In 2003 George Hodel's son, former LAPD homicide detective Steve Hodel, published a book claiming his father, who died in 1999, had in fact committed the Black Dahlia murder as well as a host of unsolved murders over the better part of two decades. Steve Hodel says he came up with the idea when he saw two pictures in his dead father's photo album that he claims resemble Short, although Short's family insists they are not of her and many other observers have failed to see the resemblance.[2] Steve Hodel claims he was unaware at the time that his father had been a suspect in the case, although his sister Tamar was friends with Daddy Was The Black Dahlia Killer author Janice Knowlton and case documents make it clear that Steve's parents and many of their associates knew the senior Hodel was a suspect. After reviewing the information presented in Steve Hodel's book, Head Deputy D.A. Stephen Kay (the prosecutor in the Manson Family case) proclaimed the case solved, but others have noted that Kay, who has since retired, formed this conclusion by treating Steve Hodel's many disputed assertions as established fact. Detective Brian Carr, the LAPD officer currently in charge of the Black Dahlia case, said in a televised interview that he was baffled by Kay's response, adding that if he ever took a case as weak as Steve Hodel's to a prosecutor he would be "laughed out of the office." In a September 2006 television interview with Cold Case Files host Bill Kurtis, Carr added, "I don't have the time to either prove or disprove Hodel's investigation.
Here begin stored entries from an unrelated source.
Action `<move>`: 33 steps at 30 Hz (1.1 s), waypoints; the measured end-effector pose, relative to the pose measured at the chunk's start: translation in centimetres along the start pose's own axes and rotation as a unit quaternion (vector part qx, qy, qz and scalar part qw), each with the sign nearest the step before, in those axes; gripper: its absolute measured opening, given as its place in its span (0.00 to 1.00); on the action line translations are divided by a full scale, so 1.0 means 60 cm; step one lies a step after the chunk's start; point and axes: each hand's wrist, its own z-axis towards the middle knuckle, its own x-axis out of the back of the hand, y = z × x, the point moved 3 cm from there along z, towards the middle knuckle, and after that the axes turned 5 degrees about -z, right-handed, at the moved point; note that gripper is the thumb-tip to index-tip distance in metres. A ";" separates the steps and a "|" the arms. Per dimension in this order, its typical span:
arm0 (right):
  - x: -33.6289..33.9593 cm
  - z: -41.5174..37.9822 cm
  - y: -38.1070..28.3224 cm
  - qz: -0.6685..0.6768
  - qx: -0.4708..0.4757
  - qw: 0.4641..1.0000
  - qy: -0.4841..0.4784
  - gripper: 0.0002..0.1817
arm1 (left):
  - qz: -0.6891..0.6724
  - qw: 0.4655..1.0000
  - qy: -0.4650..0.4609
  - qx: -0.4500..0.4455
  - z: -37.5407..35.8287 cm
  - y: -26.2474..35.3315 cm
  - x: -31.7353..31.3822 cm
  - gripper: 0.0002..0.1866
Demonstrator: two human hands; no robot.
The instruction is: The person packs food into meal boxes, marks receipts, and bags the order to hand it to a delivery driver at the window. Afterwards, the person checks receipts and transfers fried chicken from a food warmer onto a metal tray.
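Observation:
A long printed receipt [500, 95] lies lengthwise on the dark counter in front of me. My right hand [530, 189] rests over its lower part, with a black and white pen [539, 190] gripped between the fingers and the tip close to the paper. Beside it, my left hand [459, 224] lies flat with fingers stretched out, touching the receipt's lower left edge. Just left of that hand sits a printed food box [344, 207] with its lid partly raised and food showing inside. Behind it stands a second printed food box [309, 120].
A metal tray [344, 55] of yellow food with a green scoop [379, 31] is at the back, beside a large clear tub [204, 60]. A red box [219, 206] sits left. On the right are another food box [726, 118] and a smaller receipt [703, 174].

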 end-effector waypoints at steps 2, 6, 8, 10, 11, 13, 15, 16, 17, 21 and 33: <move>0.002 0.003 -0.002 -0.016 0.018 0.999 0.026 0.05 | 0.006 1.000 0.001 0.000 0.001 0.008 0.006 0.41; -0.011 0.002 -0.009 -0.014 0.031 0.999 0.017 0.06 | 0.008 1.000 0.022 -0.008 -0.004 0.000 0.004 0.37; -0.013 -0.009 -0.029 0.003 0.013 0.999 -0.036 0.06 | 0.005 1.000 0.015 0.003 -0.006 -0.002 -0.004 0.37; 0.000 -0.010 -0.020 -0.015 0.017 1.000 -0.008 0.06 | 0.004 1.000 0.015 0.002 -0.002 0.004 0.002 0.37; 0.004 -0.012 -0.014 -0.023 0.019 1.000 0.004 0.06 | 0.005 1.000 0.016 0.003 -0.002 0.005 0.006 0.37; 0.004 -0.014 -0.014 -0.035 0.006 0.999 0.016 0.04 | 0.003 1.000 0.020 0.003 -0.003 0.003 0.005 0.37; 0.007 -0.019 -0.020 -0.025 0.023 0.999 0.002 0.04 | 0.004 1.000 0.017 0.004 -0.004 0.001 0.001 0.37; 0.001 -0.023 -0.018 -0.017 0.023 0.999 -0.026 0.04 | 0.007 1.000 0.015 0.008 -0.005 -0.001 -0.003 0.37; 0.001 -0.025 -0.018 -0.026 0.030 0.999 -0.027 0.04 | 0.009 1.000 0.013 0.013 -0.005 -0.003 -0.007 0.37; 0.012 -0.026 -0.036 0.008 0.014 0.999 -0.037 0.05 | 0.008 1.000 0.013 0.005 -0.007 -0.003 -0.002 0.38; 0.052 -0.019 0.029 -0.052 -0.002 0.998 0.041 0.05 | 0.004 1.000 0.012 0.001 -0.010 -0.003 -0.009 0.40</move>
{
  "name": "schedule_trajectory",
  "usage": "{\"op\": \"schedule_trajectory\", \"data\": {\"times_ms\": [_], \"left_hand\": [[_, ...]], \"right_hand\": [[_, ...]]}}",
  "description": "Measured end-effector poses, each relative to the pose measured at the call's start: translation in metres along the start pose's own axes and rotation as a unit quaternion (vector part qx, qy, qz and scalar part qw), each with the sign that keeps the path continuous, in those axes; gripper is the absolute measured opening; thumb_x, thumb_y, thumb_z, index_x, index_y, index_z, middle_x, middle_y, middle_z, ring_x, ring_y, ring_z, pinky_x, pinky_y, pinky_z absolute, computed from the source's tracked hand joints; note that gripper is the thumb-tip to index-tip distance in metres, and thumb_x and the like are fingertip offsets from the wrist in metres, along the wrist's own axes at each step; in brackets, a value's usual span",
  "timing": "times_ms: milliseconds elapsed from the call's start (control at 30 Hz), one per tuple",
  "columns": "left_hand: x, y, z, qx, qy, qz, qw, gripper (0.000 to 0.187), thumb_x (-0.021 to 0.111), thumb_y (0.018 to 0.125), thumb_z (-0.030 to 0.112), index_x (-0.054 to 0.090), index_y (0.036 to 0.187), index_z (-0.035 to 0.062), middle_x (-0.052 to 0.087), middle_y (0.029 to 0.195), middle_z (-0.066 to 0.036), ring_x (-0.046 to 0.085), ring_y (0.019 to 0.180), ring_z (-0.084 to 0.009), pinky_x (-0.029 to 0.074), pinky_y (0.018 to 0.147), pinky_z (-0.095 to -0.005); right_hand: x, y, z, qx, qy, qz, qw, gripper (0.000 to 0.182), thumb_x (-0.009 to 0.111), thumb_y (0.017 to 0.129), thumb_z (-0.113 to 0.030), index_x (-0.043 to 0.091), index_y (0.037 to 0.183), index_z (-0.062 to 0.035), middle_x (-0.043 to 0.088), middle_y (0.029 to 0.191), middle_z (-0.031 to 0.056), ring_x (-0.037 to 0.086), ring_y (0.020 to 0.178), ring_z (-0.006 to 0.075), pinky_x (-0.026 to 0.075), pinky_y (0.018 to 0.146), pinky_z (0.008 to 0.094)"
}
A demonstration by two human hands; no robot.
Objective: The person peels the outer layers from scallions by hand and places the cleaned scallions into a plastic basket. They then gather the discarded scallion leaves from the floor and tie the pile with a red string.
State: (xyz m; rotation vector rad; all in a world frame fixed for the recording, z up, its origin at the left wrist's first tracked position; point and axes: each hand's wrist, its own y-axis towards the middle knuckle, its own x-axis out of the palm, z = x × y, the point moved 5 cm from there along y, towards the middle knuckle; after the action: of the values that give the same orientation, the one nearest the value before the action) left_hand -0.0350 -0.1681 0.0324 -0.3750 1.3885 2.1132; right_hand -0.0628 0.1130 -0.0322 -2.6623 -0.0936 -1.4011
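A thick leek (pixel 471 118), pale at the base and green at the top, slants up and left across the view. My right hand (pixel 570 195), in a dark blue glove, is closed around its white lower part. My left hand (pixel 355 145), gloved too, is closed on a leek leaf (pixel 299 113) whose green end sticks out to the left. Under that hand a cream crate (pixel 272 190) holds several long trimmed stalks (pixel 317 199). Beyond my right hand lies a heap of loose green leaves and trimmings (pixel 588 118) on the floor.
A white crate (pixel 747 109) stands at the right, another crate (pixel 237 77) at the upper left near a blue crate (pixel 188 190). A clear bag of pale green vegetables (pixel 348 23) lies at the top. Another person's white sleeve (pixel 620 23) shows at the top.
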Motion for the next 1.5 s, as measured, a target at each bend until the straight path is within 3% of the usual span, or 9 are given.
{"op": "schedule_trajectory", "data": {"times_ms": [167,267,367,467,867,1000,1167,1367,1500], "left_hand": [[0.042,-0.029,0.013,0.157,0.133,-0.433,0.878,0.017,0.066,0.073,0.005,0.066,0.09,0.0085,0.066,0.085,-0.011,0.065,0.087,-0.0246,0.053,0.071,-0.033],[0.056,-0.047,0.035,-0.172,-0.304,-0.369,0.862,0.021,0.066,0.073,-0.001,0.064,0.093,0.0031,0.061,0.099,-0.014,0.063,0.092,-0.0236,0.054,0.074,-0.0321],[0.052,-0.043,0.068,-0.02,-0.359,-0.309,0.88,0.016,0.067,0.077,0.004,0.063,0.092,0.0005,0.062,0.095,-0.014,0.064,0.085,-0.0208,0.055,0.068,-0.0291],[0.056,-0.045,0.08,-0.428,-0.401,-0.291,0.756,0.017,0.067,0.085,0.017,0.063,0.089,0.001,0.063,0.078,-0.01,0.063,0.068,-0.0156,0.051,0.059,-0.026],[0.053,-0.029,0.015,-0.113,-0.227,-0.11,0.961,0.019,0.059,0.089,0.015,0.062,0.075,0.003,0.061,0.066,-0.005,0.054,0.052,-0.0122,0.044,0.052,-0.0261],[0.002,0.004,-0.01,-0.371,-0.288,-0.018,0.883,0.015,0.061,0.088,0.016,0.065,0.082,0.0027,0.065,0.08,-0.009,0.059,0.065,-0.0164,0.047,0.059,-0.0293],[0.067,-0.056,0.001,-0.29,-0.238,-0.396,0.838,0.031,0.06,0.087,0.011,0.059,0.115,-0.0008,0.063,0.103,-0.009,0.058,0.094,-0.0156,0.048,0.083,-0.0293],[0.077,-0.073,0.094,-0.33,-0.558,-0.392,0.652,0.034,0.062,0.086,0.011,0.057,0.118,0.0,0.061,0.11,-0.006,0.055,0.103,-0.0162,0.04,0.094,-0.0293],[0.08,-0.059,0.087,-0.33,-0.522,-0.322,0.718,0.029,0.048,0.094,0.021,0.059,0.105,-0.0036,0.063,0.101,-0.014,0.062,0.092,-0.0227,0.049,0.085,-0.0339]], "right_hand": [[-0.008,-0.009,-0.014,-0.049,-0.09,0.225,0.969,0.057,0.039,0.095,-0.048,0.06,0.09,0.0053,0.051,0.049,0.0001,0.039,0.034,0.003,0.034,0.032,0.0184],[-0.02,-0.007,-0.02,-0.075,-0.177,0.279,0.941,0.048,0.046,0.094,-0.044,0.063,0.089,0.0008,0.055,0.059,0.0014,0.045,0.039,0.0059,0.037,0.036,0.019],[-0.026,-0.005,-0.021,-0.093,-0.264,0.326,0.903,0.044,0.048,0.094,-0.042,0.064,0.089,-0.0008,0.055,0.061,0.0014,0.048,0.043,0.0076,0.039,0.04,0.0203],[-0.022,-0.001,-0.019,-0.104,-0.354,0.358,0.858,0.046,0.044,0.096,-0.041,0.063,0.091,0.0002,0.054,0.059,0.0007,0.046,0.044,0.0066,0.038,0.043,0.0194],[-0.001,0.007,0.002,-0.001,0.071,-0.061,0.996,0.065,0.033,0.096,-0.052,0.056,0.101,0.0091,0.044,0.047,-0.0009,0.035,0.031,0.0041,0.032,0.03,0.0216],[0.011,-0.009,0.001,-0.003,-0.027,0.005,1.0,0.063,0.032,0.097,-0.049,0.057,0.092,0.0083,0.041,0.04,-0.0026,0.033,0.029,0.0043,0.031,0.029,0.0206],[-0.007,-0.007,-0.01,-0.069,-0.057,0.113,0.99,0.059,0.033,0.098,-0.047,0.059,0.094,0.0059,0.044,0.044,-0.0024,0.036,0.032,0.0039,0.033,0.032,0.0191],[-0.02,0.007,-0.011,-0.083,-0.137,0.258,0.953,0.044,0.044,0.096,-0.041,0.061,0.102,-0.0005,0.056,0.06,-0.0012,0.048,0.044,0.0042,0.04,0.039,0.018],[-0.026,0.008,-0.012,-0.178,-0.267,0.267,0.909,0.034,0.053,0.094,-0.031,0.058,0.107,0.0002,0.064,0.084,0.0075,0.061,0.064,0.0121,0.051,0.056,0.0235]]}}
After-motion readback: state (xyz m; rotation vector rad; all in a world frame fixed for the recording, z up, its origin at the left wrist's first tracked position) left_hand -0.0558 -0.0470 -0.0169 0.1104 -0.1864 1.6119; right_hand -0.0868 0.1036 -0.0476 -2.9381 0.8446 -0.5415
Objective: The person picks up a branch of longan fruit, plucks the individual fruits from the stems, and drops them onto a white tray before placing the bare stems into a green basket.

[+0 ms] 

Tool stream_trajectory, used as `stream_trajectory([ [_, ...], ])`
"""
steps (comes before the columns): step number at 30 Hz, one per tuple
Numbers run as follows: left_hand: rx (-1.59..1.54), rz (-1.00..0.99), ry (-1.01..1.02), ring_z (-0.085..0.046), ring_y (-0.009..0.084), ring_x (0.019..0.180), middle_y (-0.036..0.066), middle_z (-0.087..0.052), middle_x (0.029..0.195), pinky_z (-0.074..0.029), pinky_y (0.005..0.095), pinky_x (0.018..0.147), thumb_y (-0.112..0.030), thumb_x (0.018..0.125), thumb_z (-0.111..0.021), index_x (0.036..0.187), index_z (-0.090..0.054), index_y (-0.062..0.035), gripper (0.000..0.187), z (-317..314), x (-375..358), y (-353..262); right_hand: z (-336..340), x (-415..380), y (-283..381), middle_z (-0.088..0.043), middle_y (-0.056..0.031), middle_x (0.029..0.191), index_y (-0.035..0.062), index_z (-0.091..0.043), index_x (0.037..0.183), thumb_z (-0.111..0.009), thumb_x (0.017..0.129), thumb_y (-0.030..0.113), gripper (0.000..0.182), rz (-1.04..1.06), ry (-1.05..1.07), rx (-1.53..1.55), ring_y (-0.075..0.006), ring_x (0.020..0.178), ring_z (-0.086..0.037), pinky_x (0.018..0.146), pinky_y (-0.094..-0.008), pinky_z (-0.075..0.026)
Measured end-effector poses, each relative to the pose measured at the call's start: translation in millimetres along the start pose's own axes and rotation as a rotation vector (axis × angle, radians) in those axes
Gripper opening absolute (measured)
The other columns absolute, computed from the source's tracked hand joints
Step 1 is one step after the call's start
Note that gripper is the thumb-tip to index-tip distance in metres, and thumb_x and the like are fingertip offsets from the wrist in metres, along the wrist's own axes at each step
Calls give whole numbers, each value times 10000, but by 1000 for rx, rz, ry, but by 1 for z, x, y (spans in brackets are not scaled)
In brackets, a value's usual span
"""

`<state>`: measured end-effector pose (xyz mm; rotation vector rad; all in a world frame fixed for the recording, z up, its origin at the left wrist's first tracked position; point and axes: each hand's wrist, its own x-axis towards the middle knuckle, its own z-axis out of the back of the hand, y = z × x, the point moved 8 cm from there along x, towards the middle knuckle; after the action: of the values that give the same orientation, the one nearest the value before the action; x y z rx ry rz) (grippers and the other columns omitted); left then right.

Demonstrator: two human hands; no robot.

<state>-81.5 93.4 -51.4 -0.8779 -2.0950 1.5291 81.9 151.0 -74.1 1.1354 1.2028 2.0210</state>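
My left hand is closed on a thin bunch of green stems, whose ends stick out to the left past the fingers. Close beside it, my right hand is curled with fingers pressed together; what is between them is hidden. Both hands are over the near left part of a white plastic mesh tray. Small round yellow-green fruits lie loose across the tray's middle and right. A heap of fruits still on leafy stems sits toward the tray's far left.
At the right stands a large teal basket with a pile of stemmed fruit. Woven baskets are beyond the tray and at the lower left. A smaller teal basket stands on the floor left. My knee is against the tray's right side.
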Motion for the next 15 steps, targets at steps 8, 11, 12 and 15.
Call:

I am too busy working on active cases." Steve Hodel has also claimed that George Hodel was responsible for the murder of Jeanne French, known as the Lipstick Murder, which occurred shortly after the murder of Elizabeth Short.
Author James Ellroy endorsed Steve Hodel's theory in the foreword to the paperback version of Hodel's book. As of November 2006, however, Ellroy refuses to discuss theories in the case and says he has no idea who the killer was and will never again talk about the Black Dahlia publicly.